The explanatory text "Note that the matrix first element-wise multiplied by 3." is very unclear.
Also, looking at it from a Python novice, it is not clear we were supposed to know that the .prod() operator can act on something that is not purely a named variable, but can work on an already manipulated quantity within parentheses.
Also, and this is not your fault but of Python's, but it is not clear (or merits some explanation) why some operators take the form "operator(x)" while others behave like "x.operator" or even "x.operator()" with no argument.
I've simplified question 9 to just `m.prod()` from the previous solution of `(m * 3).prod()` for now.
Re: Methods vs. functions — I completely agree! I actually originally implemented Math to Code using Tensorflow.js (which was simpler than using a Python interpreter) where the syntax was:
m.pow(2).sum().sqrt()
Vs. np.sqrt((m ** 2).sum())
I decided to go with NumPy + Python because I felt it would be more immediately applicable vs. just learning the Tensorflow.js syntax. Also Python allows operator overloading so you can just do `2 * m` vs. `m.mul(2)`.PyTorch has a similarly clean syntax to Tensorflow.js and includes operator overloading, but there doesn't seem to be a PyTorch shim for Skulpt, but that would be a fun project.

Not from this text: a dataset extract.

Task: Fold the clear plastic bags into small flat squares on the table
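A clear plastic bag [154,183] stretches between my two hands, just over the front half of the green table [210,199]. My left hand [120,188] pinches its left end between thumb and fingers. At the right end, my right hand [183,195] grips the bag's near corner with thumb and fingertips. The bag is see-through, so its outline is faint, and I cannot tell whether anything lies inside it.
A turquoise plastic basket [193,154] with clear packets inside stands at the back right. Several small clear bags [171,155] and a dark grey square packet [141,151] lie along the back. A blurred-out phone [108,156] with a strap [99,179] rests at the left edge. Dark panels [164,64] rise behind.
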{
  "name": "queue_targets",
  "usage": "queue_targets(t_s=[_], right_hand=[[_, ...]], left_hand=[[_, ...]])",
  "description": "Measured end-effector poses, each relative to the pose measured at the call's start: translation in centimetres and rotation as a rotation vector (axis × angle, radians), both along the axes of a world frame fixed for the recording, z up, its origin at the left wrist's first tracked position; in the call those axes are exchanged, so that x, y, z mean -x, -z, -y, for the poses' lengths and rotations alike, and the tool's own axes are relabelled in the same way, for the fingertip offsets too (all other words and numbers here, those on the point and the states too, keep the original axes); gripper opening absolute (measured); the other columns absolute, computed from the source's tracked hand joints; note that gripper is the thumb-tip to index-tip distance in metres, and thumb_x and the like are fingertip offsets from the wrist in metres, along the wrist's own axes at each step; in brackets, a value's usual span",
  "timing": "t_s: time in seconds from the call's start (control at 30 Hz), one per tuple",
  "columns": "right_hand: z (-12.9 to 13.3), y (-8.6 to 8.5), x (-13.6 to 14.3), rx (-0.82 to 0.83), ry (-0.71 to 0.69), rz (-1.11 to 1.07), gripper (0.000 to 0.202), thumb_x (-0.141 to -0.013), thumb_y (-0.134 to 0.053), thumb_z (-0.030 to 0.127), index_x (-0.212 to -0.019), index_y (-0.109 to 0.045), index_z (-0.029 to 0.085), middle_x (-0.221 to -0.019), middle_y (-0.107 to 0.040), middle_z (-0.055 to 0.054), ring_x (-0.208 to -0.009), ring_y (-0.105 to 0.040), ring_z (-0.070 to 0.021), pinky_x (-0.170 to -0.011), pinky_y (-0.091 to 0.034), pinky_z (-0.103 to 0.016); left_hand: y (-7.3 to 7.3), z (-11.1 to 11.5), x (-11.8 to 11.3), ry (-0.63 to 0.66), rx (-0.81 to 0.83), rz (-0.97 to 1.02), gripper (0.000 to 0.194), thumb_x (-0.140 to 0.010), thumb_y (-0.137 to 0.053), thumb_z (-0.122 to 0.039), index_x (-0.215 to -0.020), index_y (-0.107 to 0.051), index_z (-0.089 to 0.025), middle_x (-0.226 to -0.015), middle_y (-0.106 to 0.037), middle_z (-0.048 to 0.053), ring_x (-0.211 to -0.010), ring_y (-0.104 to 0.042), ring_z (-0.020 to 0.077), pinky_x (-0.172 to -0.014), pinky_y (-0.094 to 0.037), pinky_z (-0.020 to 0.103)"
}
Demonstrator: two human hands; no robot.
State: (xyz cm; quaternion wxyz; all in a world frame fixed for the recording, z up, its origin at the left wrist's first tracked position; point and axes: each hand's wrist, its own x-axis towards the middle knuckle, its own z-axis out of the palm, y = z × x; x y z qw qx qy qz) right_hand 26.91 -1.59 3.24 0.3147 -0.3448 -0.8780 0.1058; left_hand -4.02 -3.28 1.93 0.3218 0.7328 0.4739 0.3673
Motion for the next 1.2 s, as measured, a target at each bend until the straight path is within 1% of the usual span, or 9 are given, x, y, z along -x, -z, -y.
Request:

Also, my difficulty with numpy isn't applying functions to arrays, it's seeing __repr__ of a multi-dimensional arrays and grokking what it's showing me.
Site worked well on both my iphone and pc btw.
I'd like to more clearly show the answers / I originally didn't show what the test inputs (e.g. if square root is tested with 25, 9, and 4) so you couldn't just return 5 if 25, 3 if 9, etc... but I could display some of the test inputs and not all of them.
It definitely would be great to show the intermediate results of the calculations and for things like matrix multiplication `a.dot(b)` isn't very complicated, but it doesn't give you intuition on what's happening under the hood.
Thanks for the iPhone feedback — I tried my best to make sure it worked well on mobile. The few examples I could find of interactive Python tutorials usually involved spinning up a VM with multi-second lag for each question and textareas which were not at all mobile-optimized so I wanted to try and do something better :-).